\textit{Objective:} In this paper, we introduce Physics-Informed Fourier Networks for Electrical Properties Tomography (PIFON-EPT), a novel deep learning-based method that solves an inverse scattering problem based on noisy and/or incomplete magnetic resonance (MR) measurements. \textit{Methods:} We used two separate fully-connected neural networks, namely $B_1^{+}$ Net and EP Net, to solve the Helmholtz equation in order to learn a de-noised version of the input $B_1^{+}$ maps and estimate the object's EP. A random Fourier features mapping was embedded into $B_1^{+}$ Net, to learn the high-frequency details of $B_1^{+}$ more efficiently. The two neural networks were trained jointly by minimizing the combination of a physics-informed loss and a data mismatch loss via gradient descent. \textit{Results:} We performed several numerical experiments, showing that PIFON-EPT could provide physically consistent reconstructions of the EP and transmit field. Even when only $50\%$ of the noisy MR measurements were used as inputs, our method could still reconstruct the EP and transmit field with average error $2.49\%$, $4.09\%$ and $0.32\%$ for the relative permittivity, conductivity and $B_{1}^{+}$, respectively, over the entire volume of the phantom. The generalized version of PIFON-EPT that accounts for gradients of EP yielded accurate results at the interface between regions of different EP values without requiring any boundary conditions. \textit{Conclusion:} This work demonstrated the feasibility of PIFON-EPT, suggesting it could be an accurate and effective method for EP estimation. \textit{Significance:} PIFON-EPT can efficiently de-noise $B_1^{+}$ maps, which has the potential to improve other MR-based EPT techniques. Furthermore, PIFON-EPT is the first technique that can reconstruct EP and $B_{1}^{+}$ simultaneously from incomplete noisy MR measurements.

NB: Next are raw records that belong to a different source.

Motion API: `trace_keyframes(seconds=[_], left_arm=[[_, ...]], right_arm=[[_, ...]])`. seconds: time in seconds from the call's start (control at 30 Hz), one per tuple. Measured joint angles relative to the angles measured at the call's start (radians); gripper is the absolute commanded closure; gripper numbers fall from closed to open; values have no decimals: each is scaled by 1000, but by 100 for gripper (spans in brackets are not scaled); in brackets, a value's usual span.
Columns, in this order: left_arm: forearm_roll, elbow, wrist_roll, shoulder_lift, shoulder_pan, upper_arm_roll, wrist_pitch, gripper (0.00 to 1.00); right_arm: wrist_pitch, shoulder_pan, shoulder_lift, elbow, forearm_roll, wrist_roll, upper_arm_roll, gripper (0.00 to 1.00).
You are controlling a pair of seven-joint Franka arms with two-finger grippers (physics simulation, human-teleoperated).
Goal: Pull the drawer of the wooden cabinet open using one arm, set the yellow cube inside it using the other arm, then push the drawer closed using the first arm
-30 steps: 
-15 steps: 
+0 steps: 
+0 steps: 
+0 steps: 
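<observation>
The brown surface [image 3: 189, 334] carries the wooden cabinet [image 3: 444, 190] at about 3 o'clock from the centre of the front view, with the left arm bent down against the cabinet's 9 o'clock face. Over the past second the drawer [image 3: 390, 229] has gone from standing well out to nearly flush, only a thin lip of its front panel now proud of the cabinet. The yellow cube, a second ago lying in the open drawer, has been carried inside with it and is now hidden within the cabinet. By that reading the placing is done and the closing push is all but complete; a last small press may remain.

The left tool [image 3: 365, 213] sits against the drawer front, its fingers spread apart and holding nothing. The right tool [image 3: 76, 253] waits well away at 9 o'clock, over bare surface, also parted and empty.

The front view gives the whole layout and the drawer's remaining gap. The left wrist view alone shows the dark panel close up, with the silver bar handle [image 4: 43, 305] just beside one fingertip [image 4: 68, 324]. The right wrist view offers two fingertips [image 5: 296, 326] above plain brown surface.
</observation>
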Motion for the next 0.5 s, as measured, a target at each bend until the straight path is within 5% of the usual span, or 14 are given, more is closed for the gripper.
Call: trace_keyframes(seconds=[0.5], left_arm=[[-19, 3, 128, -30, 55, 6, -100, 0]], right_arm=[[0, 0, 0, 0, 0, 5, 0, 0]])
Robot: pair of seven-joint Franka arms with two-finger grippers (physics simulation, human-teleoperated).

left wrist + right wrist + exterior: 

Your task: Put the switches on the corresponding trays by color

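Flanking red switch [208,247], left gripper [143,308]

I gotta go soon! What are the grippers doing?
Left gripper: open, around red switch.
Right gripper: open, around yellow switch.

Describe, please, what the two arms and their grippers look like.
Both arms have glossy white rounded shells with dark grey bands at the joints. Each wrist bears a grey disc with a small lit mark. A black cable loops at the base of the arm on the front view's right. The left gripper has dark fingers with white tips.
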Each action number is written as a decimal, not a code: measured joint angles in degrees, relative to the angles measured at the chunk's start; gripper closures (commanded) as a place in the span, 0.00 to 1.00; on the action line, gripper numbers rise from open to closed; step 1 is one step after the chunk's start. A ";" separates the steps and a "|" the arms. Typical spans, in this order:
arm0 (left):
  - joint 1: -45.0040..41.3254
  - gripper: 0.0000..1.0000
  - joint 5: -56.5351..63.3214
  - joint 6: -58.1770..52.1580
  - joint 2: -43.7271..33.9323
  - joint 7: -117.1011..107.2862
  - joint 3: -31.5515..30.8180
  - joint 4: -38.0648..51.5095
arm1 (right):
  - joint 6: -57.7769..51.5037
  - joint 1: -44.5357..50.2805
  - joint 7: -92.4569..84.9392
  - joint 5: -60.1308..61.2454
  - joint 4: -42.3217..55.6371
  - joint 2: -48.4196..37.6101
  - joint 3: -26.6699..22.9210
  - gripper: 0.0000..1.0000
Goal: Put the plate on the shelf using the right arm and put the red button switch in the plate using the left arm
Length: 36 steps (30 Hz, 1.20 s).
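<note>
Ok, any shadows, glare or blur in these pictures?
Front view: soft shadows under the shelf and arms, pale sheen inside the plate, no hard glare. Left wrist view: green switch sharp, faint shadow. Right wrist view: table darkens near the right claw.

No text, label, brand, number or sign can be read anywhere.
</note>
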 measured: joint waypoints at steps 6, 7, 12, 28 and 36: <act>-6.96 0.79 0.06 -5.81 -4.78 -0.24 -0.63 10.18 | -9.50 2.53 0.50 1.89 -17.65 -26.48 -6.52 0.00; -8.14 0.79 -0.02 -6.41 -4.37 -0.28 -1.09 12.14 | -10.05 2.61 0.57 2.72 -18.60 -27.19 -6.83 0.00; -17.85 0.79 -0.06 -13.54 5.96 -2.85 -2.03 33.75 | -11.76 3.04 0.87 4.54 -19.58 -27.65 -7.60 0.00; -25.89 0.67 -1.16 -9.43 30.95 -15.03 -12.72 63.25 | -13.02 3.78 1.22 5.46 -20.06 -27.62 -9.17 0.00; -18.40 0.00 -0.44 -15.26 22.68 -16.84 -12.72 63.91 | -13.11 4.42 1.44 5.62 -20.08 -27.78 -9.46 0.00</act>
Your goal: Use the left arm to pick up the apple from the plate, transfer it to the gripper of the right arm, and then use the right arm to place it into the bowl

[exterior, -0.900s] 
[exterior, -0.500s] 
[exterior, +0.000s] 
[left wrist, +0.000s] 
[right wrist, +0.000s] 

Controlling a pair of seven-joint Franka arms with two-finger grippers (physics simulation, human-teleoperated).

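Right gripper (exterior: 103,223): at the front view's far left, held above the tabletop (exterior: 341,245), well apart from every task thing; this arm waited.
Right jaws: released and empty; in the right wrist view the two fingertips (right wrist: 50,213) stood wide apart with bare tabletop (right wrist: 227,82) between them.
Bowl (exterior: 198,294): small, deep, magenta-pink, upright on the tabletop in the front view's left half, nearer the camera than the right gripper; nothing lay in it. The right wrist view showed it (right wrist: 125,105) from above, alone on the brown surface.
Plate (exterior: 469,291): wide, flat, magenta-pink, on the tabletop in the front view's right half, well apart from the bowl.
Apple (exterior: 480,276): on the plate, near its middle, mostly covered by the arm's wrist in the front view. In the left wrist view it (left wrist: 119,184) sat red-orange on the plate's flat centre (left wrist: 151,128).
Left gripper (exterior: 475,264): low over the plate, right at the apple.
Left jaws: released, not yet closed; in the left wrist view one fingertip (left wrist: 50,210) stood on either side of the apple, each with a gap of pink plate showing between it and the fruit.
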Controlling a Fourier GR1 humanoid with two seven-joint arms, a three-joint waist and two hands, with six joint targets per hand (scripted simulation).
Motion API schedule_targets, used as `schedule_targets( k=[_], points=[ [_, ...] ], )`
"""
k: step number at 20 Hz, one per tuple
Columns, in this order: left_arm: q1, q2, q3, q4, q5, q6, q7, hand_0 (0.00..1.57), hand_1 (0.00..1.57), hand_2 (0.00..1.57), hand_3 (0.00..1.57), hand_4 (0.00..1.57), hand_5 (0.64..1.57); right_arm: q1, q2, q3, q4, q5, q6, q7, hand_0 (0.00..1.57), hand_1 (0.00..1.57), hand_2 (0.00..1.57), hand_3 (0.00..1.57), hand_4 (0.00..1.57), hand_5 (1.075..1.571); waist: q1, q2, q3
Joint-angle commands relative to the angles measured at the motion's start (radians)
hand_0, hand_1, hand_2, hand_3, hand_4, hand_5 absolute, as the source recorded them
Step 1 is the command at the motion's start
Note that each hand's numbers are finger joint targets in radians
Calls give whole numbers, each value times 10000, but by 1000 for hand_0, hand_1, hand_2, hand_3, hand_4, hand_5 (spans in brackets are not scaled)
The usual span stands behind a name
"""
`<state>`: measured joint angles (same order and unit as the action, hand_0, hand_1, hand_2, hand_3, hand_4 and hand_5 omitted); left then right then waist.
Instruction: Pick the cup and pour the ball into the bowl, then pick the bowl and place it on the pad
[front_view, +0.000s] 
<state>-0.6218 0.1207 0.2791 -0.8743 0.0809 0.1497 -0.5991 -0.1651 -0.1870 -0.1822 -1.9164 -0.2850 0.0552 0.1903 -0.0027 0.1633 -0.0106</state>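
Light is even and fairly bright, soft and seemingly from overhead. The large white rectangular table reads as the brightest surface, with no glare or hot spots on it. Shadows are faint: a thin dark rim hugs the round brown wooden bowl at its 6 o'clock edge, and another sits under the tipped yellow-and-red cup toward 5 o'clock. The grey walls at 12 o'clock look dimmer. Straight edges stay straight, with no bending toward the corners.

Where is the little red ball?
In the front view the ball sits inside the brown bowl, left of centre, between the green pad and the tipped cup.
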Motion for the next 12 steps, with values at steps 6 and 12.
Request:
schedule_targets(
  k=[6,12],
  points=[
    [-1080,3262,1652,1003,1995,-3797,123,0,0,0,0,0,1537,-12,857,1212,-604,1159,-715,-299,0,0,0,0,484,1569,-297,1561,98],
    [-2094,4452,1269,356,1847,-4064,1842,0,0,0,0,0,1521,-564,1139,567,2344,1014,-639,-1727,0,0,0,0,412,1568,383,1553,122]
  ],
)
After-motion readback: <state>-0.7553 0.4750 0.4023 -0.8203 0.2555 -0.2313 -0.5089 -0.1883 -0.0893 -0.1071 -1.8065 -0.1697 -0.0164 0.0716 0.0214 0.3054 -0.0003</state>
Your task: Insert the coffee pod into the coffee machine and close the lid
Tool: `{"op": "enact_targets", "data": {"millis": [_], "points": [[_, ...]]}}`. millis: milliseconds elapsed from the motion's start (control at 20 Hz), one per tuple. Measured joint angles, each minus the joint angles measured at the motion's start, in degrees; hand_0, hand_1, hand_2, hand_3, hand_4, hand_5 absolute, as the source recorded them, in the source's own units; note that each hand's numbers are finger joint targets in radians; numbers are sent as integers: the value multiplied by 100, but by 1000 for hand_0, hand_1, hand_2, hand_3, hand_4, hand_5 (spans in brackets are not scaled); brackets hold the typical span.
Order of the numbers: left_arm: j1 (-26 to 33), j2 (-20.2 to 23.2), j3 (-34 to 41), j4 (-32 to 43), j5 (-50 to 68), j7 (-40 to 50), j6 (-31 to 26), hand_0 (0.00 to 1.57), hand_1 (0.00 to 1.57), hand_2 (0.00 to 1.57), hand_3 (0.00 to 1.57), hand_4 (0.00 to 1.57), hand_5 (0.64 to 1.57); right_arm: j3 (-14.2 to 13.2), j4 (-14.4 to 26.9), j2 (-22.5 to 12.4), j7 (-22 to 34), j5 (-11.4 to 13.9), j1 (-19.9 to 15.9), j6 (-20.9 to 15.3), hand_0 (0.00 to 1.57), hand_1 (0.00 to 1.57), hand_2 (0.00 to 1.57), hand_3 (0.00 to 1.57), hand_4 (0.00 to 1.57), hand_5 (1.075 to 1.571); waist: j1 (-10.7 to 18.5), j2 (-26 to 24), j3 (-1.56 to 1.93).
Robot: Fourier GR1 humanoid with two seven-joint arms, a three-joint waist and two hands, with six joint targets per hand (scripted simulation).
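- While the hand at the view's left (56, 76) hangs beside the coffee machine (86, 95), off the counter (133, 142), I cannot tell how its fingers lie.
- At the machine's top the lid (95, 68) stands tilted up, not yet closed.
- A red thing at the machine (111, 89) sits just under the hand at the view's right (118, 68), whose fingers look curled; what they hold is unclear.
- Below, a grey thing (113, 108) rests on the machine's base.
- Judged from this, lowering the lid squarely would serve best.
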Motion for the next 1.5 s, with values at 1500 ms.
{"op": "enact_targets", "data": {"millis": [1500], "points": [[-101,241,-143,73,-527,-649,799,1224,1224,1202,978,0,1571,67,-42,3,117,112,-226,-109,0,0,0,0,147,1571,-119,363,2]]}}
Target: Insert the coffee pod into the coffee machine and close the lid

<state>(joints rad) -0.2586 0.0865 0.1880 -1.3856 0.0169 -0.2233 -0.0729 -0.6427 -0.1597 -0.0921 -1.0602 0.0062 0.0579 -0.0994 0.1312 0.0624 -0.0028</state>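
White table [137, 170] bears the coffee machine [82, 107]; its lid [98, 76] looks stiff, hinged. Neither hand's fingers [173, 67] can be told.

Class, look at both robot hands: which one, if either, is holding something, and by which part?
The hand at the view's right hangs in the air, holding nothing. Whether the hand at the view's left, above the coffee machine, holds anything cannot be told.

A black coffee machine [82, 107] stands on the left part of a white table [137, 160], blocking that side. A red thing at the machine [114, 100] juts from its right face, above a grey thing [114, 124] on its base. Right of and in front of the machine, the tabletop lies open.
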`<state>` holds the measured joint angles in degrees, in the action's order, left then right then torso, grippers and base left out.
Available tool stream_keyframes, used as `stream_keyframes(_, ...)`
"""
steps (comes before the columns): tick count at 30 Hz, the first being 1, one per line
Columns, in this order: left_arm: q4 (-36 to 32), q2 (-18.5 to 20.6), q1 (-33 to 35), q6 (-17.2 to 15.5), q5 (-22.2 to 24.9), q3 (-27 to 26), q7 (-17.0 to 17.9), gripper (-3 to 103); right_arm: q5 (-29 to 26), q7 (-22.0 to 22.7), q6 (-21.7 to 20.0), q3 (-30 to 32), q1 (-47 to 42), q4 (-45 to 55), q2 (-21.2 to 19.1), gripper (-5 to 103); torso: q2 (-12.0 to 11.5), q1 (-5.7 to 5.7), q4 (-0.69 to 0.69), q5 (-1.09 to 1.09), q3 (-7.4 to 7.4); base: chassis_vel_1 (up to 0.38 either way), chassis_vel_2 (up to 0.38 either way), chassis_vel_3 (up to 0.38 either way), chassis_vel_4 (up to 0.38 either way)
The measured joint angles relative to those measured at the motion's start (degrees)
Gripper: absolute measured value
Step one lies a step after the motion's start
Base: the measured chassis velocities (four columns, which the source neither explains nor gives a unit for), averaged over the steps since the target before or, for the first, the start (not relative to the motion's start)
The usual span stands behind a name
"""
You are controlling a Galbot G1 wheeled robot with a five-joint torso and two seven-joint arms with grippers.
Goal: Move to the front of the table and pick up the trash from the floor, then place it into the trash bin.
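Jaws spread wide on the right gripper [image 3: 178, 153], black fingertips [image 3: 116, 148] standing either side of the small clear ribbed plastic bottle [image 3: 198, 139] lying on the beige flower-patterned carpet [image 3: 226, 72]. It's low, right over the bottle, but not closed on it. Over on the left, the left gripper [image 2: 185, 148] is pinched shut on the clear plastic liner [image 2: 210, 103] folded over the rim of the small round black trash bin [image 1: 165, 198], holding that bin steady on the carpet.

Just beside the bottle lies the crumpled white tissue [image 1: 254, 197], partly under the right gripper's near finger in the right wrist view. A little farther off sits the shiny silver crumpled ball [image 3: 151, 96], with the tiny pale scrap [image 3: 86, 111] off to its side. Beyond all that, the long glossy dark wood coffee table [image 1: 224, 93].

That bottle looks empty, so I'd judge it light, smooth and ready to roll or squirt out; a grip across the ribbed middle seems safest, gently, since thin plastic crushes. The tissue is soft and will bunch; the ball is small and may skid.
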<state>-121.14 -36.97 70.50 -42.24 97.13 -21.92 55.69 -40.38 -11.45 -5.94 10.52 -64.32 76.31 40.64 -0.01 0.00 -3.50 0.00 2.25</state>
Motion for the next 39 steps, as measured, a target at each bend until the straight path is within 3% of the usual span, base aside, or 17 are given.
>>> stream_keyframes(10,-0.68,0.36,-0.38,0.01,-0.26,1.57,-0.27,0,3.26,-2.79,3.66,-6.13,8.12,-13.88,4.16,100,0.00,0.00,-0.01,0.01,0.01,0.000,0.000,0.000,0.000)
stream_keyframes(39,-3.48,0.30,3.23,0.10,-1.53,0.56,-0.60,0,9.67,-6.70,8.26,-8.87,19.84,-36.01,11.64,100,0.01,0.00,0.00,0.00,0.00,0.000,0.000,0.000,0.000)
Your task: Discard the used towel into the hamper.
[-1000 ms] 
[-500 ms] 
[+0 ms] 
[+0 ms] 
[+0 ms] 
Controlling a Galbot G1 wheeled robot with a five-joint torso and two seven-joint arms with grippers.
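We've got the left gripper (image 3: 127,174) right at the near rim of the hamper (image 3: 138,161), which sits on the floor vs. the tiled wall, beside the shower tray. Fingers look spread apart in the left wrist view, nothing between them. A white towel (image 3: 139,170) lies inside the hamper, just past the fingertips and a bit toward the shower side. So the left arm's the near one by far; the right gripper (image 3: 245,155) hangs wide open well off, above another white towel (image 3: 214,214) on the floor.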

翻译:目的:本文介绍了一种基于深度学习的新方法,即基于物理知识傅里叶网络的电气特性层析成像(PIFON-EPT),用于解决基于噪声和/或不完整磁共振(MR)测量的反演散射问题。
方法:我们使用两个独立的全连接神经网络,即$B_1^{+}$网络和EP网络,来解决亥姆霍兹方程,从而学习输入$B_1^{+}$映射的去噪版本并估计物体的EP。将随机傅里叶特征映射嵌入到$B_1^{+}$网络中,以更有效地学习$B_1^{+}$的高频细节。通过梯度下降法联合训练这两个神经网络,通过物理相关损失和数据误差损失的组合最小化来获得最佳结果。
结果:我们进行了几次数值实验,表明PIFON-EPT能够提供物理上一致的EP和传输场重建。即使只使用$50\%$噪声MR测量作为输入,我们的方法仍然可以重建出相对介电常数、电导率和$B_1^{+}$的整体体积平均误差分别为$2.49\%$、$4.09\%$和$0.32\%$的吻合度。考虑到物性值的渐变,PIFON-EPT的广义版本在不需要任何边界条件的情况下就可以在不同物性值区域的接口处得到准确结果。
结论:本文证明了PIFON-EPT的可行性,表明它可能是一种准确、有效的EP估计方法。
意义:PIFON-EPT可以有效地去噪$B_1^{+}$映射,这有潜力改善其他基于MR的EPT方法。此外,PIFON-EPT是第一种能够从不完整的噪声MR测量中同时重建EP和$B_{1}^{+}$的方法。